* **Data for analysis**
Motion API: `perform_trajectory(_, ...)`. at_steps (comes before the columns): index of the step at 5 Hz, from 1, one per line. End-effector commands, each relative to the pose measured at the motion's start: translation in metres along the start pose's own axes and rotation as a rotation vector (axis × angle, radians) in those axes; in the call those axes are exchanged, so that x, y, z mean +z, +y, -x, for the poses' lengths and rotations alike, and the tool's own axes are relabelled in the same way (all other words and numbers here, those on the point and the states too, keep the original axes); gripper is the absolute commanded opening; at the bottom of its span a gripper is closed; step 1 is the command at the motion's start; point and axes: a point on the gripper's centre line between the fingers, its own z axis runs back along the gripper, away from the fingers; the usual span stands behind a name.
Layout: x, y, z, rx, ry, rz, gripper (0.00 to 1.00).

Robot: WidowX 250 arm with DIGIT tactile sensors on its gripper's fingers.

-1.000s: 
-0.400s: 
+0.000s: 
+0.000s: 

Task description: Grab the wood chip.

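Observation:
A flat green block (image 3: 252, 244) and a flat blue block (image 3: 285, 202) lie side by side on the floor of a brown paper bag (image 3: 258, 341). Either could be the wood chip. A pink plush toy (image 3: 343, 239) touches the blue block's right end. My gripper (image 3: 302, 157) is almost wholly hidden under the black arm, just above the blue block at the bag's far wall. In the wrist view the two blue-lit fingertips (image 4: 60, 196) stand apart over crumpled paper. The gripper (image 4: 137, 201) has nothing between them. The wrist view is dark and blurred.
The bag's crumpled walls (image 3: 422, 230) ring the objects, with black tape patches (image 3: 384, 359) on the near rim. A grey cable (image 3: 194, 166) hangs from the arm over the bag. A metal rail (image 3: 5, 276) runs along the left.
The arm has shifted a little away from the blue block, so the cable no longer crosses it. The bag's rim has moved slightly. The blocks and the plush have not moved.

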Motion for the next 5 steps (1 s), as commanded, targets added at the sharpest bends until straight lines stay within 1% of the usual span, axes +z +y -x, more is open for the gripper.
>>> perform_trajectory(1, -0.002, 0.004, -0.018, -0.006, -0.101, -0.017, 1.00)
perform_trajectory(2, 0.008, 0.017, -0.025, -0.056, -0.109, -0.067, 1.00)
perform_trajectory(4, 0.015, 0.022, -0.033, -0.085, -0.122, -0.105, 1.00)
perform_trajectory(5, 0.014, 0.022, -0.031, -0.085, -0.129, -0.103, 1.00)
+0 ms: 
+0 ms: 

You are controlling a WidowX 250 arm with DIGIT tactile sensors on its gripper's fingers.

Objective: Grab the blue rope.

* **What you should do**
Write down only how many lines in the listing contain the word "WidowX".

* **Exercise answer**
2